Кто бы сказал, что я на свидании буду пальпировать своего же как бы… парня. Фу, не звучит. Ну какой он парень? Мужчина. Причем донельзя красивый. Ой, мамочки, у меня что испарина на лбу вылезла? Тихо, дыши глубже, Марина, не позорься. Вновь кладу палец на его грудь и начинаю перкутировать границы сердца. Только не смотреть на его лицо, иначе я вновь что-нибудь сморожу. Странное дело, еще совсем недавно, когда я демонстрировала на нем «китайские точки», у меня и в мыслях такого не было, я и думать не думала о его теле. Ну смазливый и что? Таких тьма. Вновь взглянула на его лицо и в который раз пожалела, что согласилась на его предложение. Этот гад преспокойненько улыбается, прищуривая глаза. Глаза ему выколоть что ли? Может в них все дело? Да, надо выколоть ему глаза и выбить зуб.
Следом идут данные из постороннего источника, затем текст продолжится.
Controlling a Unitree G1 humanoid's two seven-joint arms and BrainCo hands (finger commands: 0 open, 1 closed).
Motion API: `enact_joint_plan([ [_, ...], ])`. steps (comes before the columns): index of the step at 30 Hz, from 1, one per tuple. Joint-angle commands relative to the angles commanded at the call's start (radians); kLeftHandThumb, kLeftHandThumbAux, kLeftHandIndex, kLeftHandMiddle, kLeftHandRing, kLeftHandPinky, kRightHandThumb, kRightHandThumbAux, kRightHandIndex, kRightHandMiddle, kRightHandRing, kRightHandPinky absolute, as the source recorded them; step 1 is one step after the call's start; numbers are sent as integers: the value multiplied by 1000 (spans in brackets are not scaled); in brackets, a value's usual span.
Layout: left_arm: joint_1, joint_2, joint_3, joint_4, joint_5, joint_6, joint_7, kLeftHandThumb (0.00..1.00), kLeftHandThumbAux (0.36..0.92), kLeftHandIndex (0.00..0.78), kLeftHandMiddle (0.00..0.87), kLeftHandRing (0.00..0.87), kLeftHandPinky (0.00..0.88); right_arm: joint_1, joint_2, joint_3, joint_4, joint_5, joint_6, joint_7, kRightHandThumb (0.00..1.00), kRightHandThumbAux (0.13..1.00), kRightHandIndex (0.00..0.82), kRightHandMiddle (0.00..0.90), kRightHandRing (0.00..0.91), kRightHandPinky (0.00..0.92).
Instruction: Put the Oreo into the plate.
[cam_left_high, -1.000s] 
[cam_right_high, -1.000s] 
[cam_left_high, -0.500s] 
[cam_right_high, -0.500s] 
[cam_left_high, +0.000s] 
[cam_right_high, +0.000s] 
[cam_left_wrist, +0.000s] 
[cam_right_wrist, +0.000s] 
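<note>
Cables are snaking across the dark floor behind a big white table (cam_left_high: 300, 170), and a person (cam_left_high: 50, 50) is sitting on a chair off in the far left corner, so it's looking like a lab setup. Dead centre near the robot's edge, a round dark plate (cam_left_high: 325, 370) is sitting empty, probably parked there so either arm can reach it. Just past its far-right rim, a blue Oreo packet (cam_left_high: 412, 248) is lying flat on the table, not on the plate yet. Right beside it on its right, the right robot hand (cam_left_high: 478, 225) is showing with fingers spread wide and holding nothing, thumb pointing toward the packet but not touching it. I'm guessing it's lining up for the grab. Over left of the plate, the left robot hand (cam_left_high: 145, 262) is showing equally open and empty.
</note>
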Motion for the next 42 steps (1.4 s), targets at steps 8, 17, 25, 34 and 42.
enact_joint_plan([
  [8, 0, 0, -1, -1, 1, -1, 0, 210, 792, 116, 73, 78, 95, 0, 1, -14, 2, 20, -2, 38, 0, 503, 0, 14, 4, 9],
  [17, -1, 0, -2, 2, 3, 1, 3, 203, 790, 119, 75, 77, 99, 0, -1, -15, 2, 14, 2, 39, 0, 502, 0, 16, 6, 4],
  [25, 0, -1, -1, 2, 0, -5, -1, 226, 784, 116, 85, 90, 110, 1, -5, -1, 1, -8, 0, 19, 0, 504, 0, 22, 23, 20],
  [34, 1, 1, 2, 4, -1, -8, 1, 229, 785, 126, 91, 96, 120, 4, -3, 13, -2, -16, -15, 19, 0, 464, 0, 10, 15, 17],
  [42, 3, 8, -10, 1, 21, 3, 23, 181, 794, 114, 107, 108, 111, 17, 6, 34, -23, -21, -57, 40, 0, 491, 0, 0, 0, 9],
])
И я стану его низкорослым поводырем. Боже мой, что было в этом дурацком шоколаде? Может он с какой-нибудь травкой был? В очередной раз сглатываю и вполне уверенно смотрю на Марка.
— Ну и что там с сердцем, Мариша?
— Все нормально.
— Все хорошо после эмфиземы?! Или границы сердца расширены?
— Расширены, — киваю как китайский болванчик. — Да.
— В попе два дрозда.
— Что?! — вновь поднимаю на него взгляд.
— Это рифма, Марина-пальпаторная дивчина. Ты ответила-да, я говорю в попе два дрозда. Приступай к аускультации. Очень интересно, что ты там услышишь.
— Фонендоскопа нет.
— А ты ушком. Качество, конечно, пострадает, но считай, что мы с тобой в поле. А я лежу голый на траве. И рядом никого. Ни фельдшерского пункта, ни дороги, ни единого человека. А мне так плохо дышать с эмфиземой легких. Послушайте мне сердечко, Марина Евгеньевна, — я не знаю зачем я оглядываюсь по сторонам и что хочу увидеть. Наверное, скрытую камеру. Со стороны можно подумать, что у нас какие-то сексуальные игры. Вот только вопрос зачем это нужно Марку? Я, конечно, не спец, но разве ему сейчас не надо в душ или куда-нибудь еще? — Марина Евгеньевна, может хватит думать?
— Да.
— Верховая езда. Приступай.
Ставлю руки по бокам от Марка и прикладываю голову к его груди. Поза жутко неудобная, не привыкла я держать пусть небольшой, но все же собственный вес на руках. И кое-кто мне в этом совсем не помогает, напротив, наглым образом подсекает мою правую руку так, что я оказываюсь лежащей всем телом на его груди.
— Что ты там слышишь, дочь моя? — кладет мне руку на плечо и начинает легонько поглаживать. — Что-то серьезное? — конечно, серьезное. Вместо того, чтобы слушать его сердцебиение, у меня так грохочет собственное сердце, что я не могу ни на чем сконцентрироваться. Полежать на чьем-то непозволительно красивом теле очень приятно, только пора бы и честь знать, Марина. Отрываю свою голову от его груди, и опираясь на руку, вновь приподнимаюсь.
— Патология на лицо.
— Да ладно?
— Кровожадно. На верхушке сердца систолический шум.